1. Damages = difference between contract price and the substitute sale
price.
2. In such a case, seller must give notice to buyer of the resale except
where goods are perishable or will decline in value quickly.
3. This notice gives the buyer one last chance to complete performance.
ii. Alternatively, seller can choose to recover damages = difference between
contract price and the market price at the time and place delivery was to be
made. Seller can also sue for the price if goods are not resellable
c. Remedies for Lost Volume Sellers
i. Sellers for goods in great quantities (Sear’s steak knifes)
d. Incidental Damages: Non-breacher may recover reasonable cost of mitigation.
i. Same as common law
DEFENSES AGAINST CONTRACTS
1. Statute of Frauds: Defense to contracts that are not in writing.
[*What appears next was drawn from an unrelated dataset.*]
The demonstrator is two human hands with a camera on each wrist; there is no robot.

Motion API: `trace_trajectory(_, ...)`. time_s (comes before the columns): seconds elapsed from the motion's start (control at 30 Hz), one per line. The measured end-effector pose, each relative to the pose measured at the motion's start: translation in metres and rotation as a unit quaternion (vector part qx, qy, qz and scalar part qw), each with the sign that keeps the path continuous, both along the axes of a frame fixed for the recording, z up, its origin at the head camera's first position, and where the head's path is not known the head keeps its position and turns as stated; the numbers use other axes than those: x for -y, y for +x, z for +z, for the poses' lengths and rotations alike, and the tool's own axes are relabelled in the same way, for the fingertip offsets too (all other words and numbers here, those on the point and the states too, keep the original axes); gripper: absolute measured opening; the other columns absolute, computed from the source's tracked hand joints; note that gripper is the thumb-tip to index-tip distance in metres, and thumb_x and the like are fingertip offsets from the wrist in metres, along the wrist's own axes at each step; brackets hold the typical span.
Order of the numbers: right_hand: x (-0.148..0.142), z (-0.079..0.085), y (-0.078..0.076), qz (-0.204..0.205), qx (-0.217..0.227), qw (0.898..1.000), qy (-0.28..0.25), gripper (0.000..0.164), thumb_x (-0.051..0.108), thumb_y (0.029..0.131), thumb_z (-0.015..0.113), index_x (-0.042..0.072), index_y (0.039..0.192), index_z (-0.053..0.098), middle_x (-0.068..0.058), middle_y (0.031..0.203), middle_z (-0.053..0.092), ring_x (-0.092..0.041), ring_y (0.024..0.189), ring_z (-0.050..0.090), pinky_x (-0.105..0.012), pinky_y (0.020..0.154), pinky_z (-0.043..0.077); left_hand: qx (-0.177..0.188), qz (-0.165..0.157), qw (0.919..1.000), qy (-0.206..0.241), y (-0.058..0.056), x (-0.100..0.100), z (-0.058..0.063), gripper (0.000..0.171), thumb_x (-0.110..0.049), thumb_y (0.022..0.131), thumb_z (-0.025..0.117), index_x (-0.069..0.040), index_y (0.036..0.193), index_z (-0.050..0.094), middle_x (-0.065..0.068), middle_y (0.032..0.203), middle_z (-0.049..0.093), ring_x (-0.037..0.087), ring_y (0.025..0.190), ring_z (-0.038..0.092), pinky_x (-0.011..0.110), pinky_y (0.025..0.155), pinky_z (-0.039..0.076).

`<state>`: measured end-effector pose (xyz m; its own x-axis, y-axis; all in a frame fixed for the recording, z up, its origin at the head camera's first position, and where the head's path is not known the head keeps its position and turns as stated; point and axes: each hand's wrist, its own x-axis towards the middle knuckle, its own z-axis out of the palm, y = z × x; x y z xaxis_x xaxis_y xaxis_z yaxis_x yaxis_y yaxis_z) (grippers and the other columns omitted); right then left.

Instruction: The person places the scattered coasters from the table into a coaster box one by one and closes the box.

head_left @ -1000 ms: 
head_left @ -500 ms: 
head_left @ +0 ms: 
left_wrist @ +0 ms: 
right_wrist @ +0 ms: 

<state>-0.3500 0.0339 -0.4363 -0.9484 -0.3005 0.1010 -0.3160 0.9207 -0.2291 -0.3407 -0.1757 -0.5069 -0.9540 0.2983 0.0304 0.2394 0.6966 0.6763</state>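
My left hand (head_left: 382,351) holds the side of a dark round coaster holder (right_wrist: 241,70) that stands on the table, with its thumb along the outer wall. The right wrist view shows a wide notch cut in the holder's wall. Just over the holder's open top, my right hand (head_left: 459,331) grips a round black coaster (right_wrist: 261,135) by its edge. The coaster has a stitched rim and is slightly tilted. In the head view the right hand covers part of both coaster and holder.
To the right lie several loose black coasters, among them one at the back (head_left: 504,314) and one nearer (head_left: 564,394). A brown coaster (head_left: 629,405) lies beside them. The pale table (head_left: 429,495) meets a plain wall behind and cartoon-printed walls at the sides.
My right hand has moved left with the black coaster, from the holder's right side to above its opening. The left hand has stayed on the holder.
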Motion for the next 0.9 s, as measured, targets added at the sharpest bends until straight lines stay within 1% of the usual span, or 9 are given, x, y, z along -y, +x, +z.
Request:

S of F is a statute enacted in every U.S. state that makes certain contracts enforceable only if
they are in writing or, in limited circumstances, were performed by the parties.
a. Five Categories that fall within the Statute of Frauds:
i. Marriage
ii. Suretyship (promise to pay the debt of another w/ collateral promise, if
not done for personal benefit)
iii. Interests in Land  lasting 1+ year
1. Lease
2. Easement
3. Mortgage
4. Fixture
iv. Estate to Perform a Duty of the Deceased.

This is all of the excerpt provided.